Thanks for the comment! Yes, we think it is cool too, that there is finally a complete set of Scientific colour maps for all plots you can imagine, leaving no more excuses to visually distort data and exclude readers.
Are you able to look into integrating directly into matplotlib? I had a quick look through your site and found some instructions to manually load these colour maps, but in the long term should be made ready-to-use directly through the software-specific channels:
https://matplotlib.org/3.2.1/tutorials/colors/colormaps.html
Thanks!
Yes, that is the ultimate goal to have the Scientific colour maps available as build-in options in all plotting tools and packages. I currently don't have the capabilities to implement them myself into MatPlotLib.
Of course, MatPlotLib has already some perceptually uniform colour maps like 'viridis', but to have a more complete set of Scientific colour maps available (e.g., for more intuitive parameter field representation) would be very useful indeed. Maybe you can help, Ashley? Or else, it is always worth asking the main software developers to implement the suite of Scientific colour maps.
There is already a python package: https://github.com/callumrollo/cmcrameri
That is right, thanks Ales for mentioning it!
The "cmcrameri" package by Callum Rollo is now available through pip and anaconda, and contributions for extentions are welcome via the GitHub link in Ales' comment.
The information about this package with a detailed instruction will be provided in the Scientific colour maps' user guide in a next update.
Thanks for this very important topic. Did not know about your colormaps before but at least i use viridis and similar colormaps.
What do you think about publications with distorted colormaps? Should they be rejected by editors/reviewers? How can we convince journals to make non-distorted colormaps mandatory?
You're very welcome. Yes, I probably don't see all aspects a journal has to take into consideration, so this question should be directed to the individual journals.
However, there is a peer-review process that should take care of problems like data-distorting, reader-excluding scientific studies submitted. It just should finally become clear to every scientist what a colour map really is - it is nothing else than an axis. A direct analogy to a distorting colour map like 'rainbow' is an x-axis with randomly spaced axis ticks (e.g., 1-2 covers a larger distance than 2-3), then it should become clear to any editor and reviewer alike, that the study needs a revision of the figures.

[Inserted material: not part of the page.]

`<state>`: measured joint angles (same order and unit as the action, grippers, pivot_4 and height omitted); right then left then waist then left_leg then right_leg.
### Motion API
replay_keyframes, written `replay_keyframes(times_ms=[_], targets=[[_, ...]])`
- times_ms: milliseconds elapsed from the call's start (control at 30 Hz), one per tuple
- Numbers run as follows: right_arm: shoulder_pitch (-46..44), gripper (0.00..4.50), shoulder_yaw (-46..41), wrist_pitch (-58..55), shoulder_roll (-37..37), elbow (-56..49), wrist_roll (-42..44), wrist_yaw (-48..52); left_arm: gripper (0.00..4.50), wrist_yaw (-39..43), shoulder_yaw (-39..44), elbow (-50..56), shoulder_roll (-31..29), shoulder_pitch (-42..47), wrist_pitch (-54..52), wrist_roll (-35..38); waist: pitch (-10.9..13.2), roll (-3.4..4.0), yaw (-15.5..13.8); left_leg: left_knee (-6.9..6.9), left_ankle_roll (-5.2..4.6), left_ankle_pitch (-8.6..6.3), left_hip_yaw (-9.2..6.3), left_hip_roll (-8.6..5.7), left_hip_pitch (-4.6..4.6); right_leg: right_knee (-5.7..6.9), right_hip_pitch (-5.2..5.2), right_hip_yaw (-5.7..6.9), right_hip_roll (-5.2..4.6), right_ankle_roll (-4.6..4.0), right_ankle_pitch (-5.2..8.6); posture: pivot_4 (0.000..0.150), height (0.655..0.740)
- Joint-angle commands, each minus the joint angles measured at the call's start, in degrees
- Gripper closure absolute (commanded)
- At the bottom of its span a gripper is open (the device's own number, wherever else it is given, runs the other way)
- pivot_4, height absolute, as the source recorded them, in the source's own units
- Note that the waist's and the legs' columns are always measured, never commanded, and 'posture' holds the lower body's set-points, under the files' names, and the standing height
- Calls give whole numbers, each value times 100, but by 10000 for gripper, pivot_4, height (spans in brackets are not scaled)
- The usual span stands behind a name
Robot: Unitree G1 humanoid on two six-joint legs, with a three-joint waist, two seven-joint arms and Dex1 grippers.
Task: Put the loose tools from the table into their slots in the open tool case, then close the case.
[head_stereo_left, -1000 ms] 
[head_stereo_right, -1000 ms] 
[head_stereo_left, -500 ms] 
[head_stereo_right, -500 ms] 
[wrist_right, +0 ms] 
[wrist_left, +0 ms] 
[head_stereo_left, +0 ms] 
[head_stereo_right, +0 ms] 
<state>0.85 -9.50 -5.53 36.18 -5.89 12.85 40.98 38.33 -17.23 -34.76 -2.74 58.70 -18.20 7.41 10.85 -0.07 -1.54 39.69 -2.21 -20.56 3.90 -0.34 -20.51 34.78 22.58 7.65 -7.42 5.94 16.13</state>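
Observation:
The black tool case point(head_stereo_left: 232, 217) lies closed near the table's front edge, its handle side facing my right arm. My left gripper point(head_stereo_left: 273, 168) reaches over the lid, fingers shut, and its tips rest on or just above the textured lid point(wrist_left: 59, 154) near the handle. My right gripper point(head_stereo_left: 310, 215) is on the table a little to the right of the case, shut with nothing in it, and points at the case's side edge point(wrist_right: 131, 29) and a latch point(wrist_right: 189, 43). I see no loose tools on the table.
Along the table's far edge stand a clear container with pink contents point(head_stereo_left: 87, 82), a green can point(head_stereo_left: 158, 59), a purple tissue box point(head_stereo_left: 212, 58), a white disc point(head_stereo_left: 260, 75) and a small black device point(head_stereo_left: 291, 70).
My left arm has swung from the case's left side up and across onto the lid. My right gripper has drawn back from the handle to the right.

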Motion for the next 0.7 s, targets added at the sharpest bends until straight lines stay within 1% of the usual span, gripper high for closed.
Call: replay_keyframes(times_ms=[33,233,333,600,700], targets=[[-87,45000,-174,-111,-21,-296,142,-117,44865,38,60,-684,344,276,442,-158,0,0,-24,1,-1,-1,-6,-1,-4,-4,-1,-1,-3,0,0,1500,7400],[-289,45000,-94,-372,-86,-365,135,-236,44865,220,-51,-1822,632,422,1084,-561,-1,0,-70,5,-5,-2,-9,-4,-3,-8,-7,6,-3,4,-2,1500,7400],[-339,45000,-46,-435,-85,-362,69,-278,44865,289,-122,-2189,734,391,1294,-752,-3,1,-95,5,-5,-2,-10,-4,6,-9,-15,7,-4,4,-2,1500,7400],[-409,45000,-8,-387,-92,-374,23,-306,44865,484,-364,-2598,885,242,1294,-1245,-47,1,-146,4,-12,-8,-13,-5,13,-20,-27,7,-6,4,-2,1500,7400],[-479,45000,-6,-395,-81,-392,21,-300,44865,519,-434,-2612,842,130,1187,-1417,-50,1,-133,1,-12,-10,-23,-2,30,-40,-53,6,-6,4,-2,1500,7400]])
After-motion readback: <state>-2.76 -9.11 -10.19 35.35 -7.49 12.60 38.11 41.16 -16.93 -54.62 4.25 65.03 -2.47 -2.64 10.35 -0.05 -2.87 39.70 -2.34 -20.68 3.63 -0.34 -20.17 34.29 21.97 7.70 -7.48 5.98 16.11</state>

To raise this wider awareness, we are about to publish a concise, but complete perspective on the importance of Scientific colour maps soon, and hope this will have some impact.
I hope this will have some impact. I already reviewed a paper where I complained about the used colormap. It never was changed because the editor just said it is ok this way.
I know; happened to me too. Extremely frustrating.
But all we as reviewers can do at the moment is keep pointing it out in the reviews and to our colleagues.